What to do.
Each line from the opening of the listing below through the line that contains "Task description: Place" is to be output exactly as written.
*** Begin section ***
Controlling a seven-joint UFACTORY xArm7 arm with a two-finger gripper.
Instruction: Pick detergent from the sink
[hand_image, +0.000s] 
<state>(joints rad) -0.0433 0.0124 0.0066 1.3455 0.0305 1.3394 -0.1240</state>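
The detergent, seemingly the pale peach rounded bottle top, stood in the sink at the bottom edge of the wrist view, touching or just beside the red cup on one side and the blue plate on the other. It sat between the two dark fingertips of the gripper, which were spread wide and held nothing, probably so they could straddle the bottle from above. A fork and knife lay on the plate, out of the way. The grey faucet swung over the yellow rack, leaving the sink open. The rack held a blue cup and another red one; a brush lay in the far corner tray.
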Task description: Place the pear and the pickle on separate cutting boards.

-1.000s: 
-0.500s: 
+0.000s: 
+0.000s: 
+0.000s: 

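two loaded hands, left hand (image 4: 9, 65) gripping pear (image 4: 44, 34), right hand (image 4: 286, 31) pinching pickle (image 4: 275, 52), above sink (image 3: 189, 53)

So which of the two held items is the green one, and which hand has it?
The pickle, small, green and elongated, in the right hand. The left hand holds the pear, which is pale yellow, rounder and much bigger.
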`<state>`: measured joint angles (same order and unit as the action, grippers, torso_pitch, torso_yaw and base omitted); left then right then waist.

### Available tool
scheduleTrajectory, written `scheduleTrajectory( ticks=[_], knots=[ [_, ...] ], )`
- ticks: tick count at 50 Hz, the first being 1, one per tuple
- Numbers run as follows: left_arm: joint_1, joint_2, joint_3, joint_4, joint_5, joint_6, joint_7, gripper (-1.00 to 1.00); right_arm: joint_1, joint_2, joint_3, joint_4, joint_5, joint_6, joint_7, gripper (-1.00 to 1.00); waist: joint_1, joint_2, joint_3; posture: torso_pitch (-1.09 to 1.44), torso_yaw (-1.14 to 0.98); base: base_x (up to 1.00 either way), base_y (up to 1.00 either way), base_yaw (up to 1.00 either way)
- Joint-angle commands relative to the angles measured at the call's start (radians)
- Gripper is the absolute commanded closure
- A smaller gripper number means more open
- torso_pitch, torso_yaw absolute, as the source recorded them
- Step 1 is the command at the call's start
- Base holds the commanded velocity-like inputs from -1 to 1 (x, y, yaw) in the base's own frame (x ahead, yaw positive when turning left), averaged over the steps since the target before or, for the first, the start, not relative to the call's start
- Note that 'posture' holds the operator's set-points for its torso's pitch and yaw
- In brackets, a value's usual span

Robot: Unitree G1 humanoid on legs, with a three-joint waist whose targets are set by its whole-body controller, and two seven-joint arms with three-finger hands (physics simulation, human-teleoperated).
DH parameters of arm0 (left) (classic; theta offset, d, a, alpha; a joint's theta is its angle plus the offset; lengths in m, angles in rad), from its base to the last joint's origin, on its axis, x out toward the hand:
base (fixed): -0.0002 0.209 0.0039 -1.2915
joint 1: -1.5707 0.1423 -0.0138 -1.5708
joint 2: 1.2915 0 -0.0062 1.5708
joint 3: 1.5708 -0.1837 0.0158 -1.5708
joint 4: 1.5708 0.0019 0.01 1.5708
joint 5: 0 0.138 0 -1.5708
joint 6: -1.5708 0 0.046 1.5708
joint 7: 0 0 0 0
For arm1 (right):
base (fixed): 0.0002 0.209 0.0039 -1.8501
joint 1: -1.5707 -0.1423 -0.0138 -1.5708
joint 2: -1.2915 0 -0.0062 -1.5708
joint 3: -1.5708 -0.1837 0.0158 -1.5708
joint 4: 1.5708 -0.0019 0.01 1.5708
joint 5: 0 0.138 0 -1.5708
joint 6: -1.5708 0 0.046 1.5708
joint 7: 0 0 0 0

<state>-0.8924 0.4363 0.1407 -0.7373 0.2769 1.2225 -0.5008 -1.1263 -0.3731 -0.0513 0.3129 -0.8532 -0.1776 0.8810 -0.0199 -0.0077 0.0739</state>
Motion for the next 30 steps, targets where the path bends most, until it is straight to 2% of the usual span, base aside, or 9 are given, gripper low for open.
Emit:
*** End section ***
Task output.
Controlling a seven-joint UFACTORY xArm7 arm with a two-finger gripper.
Instruction: Pick detergent from the sink
[hand_image, +0.000s] 
<state>(joints rad) -0.0433 0.0124 0.0066 1.3455 0.0305 1.3394 -0.1240</state>
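The detergent, seemingly the pale peach rounded bottle top, stood in the sink at the bottom edge of the wrist view, touching or just beside the red cup on one side and the blue plate on the other. It sat between the two dark fingertips of the gripper, which were spread wide and held nothing, probably so they could straddle the bottle from above. A fork and knife lay on the plate, out of the way. The grey faucet swung over the yellow rack, leaving the sink open. The rack held a blue cup and another red one; a brush lay in the far corner tray.
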Task description: Place the pear and the pickle on separate cutting boards.

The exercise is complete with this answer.